Two scoring bursts from Widnes, inspired by skipper and chief playmaker Kevin Brown’s return from a hamstring injury, eventually ensured Warrington left the i-pitch defeated, as they have done on all but one occasion in the past.

Although Tony Smith’s side made a bright start and a Ben Westwood try put them ahead in the fifth minute, the flare (smoke bomb) thrown on the pitch from the Warrington supporters’ stand seemed to disrupt the early rhythm of the men in primrose and blue.

Soon after the five-minute delay, Warrington were cut-up down the middle before expansive distribution and final passes from crafty Brown and tricky Rhys Hanbury handed two tries in seven minutes to Cameron Phelps and Stefan March on either flank.

At that stage, Wolves were trying to turn the tide but their kicking was putting little or no pressure on Vikings’ back three and, in another weekly worry, they were failing to control the speed of their opponents’ play-the-ball despite leniency of the referees in this area in 2015.

Warrington’s cause was not helped at that time by two reshuffles after the departure of winger Matty Russell with ankle ligament damage.

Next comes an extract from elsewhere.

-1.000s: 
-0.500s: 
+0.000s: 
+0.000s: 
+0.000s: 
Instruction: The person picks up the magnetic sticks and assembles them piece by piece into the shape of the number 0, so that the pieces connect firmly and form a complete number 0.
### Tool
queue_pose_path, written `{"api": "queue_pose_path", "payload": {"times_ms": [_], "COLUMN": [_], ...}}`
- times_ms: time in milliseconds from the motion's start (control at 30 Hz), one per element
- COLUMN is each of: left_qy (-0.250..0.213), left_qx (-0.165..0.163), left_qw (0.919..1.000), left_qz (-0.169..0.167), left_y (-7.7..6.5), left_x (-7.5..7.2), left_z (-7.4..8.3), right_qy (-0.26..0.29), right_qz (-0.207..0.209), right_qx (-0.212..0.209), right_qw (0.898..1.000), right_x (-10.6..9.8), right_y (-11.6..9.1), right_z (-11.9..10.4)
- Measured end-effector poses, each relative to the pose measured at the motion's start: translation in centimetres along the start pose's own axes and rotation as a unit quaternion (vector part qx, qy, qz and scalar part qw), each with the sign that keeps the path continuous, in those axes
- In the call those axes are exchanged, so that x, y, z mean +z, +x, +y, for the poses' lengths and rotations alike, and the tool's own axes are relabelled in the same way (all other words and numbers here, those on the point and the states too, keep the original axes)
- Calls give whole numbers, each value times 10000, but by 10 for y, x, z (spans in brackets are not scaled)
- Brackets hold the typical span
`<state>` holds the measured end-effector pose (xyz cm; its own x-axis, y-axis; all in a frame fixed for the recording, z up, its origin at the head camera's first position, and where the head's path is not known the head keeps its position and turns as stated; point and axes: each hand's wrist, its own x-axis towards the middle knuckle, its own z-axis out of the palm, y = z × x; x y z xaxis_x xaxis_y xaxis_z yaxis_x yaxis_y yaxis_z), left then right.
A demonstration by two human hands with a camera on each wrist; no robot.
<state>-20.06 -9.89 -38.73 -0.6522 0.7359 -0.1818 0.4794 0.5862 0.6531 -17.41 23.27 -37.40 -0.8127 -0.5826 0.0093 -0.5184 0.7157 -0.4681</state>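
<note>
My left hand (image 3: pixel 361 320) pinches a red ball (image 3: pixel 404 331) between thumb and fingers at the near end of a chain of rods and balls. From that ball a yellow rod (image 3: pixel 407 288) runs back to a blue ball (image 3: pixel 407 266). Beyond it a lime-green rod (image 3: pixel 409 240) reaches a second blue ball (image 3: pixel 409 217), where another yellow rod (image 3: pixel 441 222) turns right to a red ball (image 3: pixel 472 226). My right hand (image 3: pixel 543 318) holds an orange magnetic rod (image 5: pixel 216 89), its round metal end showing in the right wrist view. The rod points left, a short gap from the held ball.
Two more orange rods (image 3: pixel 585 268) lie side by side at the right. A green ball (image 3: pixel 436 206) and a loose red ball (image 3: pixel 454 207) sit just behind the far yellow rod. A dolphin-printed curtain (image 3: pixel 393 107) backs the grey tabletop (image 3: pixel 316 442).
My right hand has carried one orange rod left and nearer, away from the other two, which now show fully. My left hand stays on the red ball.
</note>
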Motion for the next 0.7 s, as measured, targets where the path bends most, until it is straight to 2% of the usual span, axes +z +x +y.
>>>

Although the team sheet said otherwise, Kevin Penny started at full back and ended on the wing, Chris Bridge opened the game at centre and moved to the halves, and Stefan Ratchford switched to full back from stand off.

Before settling into the new shape, Ben Currie went from second row to left centre and then right centre.

Despite all of that, credit to Wolves for piecing together a backline move that worked an opening for Penny in the 32nd minute but the torch beam to the line faded after his stumble.

By the time Wolves got their next scoring chance, with two fumbles near the Widnes line in the second half, Brown had steered the home side to a 26-6 lead as he orchestrated tries for Marsh, Lloyd White and himself.

His own score came during a run of six penalties conceded in eight minutes by Wolves, with Westwood also in the sin bin.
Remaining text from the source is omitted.